Moorhus: That must have been a very draining, draining period for you.

Tanabe: Yes, it was. And it was also the time when a friend of mine who ran this company called and said, "Maybe there's something more that you could do," and I started to think seriously about moving on into a different field. I felt that I'd done everything that I really wanted to do as a reporter, and in order to be a real member of the community, you have to do more than just look at problems and be objective of the whole thing. You have to be able to come up with solutions and then work at those solutions.

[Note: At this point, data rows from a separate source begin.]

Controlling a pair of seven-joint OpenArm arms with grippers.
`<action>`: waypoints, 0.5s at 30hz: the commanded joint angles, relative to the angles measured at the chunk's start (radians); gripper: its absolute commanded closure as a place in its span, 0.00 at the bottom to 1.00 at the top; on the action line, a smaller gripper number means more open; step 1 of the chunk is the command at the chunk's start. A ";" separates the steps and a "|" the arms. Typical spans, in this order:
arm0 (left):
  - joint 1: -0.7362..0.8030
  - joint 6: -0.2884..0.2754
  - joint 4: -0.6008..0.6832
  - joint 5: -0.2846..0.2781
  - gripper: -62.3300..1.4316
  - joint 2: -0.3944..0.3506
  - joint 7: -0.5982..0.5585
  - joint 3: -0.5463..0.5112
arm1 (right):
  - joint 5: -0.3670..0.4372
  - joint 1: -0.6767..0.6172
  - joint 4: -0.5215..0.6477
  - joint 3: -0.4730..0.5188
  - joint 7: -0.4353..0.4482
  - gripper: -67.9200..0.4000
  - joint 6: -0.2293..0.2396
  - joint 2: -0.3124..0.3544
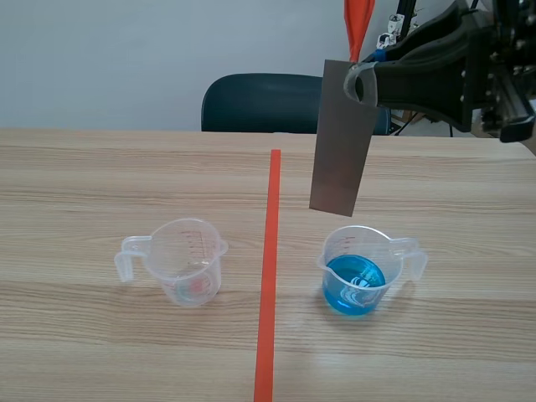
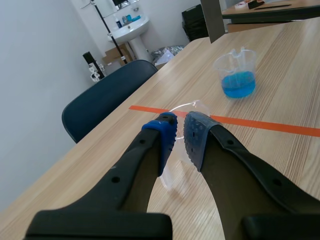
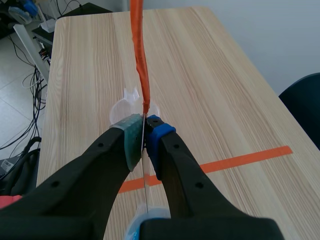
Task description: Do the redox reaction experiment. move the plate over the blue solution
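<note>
A grey metal plate (image 1: 342,138) hangs upright in the air, and my right gripper (image 1: 362,81) is shut on its upper right corner. Its lower edge is a little above the rim of the clear beaker of blue solution (image 1: 355,283), slightly toward the tape line. In the right wrist view the plate (image 3: 145,186) shows edge-on between the pads of my right gripper (image 3: 144,142). My left gripper (image 2: 180,134) is not in the scene view. In its own view its fingers nearly meet with nothing held, near an empty beaker (image 2: 192,107). The blue beaker (image 2: 236,75) and the plate (image 2: 212,19) stand farther ahead.
An empty clear beaker with red markings (image 1: 186,260) stands left of the orange tape line (image 1: 270,276). A dark blue chair (image 1: 261,102) is behind the table's far edge. The right arm (image 1: 452,63) spans the upper right.
</note>
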 commanded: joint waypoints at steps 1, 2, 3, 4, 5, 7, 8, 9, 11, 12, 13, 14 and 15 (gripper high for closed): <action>0.000 -0.014 0.025 -0.024 0.88 -0.019 -0.010 -0.002 | 0.018 0.003 0.015 0.002 0.030 0.99 0.005 0.028; 0.000 -0.024 0.036 -0.028 0.89 -0.035 -0.005 -0.002 | 0.017 0.002 0.015 -0.001 0.038 0.99 0.005 0.039; -0.001 -0.036 0.049 -0.033 0.89 -0.047 0.004 -0.002 | 0.017 0.001 0.016 -0.003 0.047 0.99 0.005 0.049; -0.003 -0.047 0.066 -0.040 0.89 -0.057 0.020 -0.001 | 0.014 0.001 0.015 -0.006 0.057 0.99 0.005 0.059; -0.009 -0.061 0.081 -0.047 0.89 -0.064 0.042 0.003 | 0.013 0.001 0.015 -0.011 0.066 0.99 0.005 0.069; -0.027 -0.085 0.112 -0.058 0.89 -0.071 0.093 0.017 | 0.011 0.001 0.015 -0.018 0.082 0.99 0.005 0.087; -0.041 -0.090 0.124 -0.058 0.89 -0.071 0.119 0.027 | 0.011 0.001 0.015 -0.023 0.082 0.99 0.005 0.096; -0.056 -0.094 0.136 -0.058 0.89 -0.070 0.142 0.040 | 0.011 0.001 0.015 -0.026 0.083 0.99 0.005 0.103; -0.090 -0.098 0.154 -0.059 0.89 -0.070 0.183 0.079 | 0.007 -0.010 0.015 -0.027 0.103 0.99 0.005 0.119; -0.110 -0.100 0.159 -0.059 0.89 -0.070 0.204 0.100 | -0.001 -0.018 0.015 -0.027 0.119 0.99 0.005 0.126; -0.132 -0.101 0.163 -0.058 0.89 -0.070 0.225 0.124 | -0.013 -0.025 0.015 -0.027 0.135 0.99 0.005 0.132; -0.157 -0.101 0.166 -0.059 0.89 -0.070 0.242 0.148 | -0.024 -0.029 0.015 -0.027 0.145 0.99 0.005 0.137; -0.183 -0.102 0.166 -0.060 0.89 -0.070 0.258 0.171 | -0.034 -0.032 0.015 -0.027 0.148 0.99 0.005 0.141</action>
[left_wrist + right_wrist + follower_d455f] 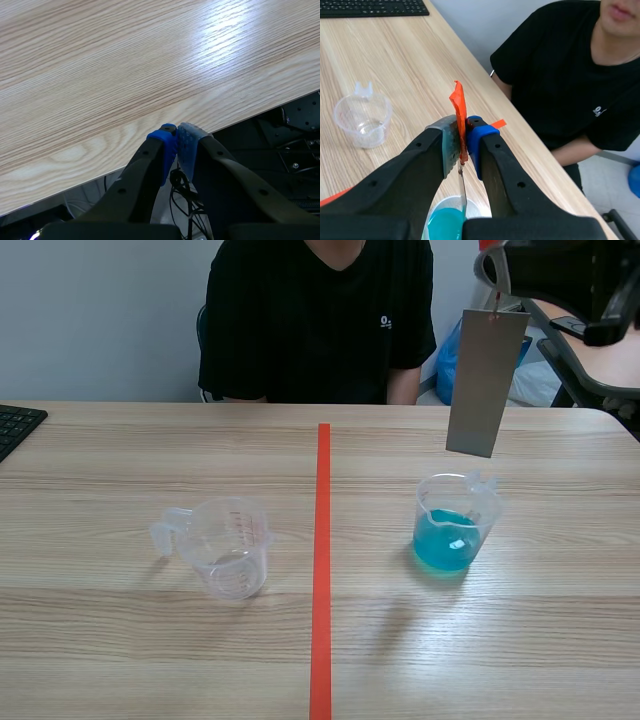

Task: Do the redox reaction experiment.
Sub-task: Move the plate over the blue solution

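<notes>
Overhead, the right gripper [462, 136] pinches the orange tab [458, 107] of a grey metal strip [487, 380], which hangs above the beaker of blue liquid [448, 530]. An empty cup [225, 545] stands well apart, across the red tape line [322, 570]. A person [320, 320] sits behind. The left gripper [176, 137] is closed, empty, at the table [125, 75] edge.

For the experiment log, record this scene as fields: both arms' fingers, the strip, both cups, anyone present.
right fingers: raised, shut on the orange-red tab of a grey metal strip
metal strip: hangs upright above the beaker of blue liquid, lower end not in the liquid
empty measuring cup: across the tape line from the beaker, untouched
left fingers: shut on nothing, by the table edge
person: seated across the table
</notes>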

I was in my late thirties and I was well known in the community, and I felt that I wanted to do more. As a journalist, it's very difficult to get too involved in actual solutions, because then you do take a position and you advocate a certain position. And so I felt that perhaps I needed to rethink my role.

Moorhus: But before you left, you did a major documentary.

Tanabe: I did.

Moorhus: So even though by the spring of '84 you were beginning to think there may be other options, you certainly didn't give up your involvement.

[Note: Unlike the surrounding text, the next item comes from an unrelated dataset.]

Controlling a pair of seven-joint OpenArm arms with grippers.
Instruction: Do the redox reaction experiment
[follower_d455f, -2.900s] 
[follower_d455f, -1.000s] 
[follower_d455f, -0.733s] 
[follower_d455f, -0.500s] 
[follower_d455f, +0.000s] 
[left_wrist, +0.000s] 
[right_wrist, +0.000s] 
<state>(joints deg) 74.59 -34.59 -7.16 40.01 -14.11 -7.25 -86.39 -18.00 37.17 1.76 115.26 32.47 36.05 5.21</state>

Tanabe: I didn't give up at all. The big thing coming up, obviously, was the [Ferdinand] Marcos-[Corazon] Aquino battle.* We have a very large Filipino base here, and they're basically Ilocano, which is Marcos' home town. This is a very big Marcos community.

Moorhus: What was the—

Tanabe: Ilocano. It's I-L-O-C-A-N-O. That is a region of the Philippines which is Ferdinand Marcos' hometown. He'd come through here many times and always had a rousing reception from the people.

Anyway, I felt that he was being seriously challenged. There was a real threat to his power base because of what had happened to Benigno Aquino—he was assassinated*—and it would be a very good time to do a story on him. I managed to convince the station to send me over to Manila at the height of the campaign between Aquino* and Marcos.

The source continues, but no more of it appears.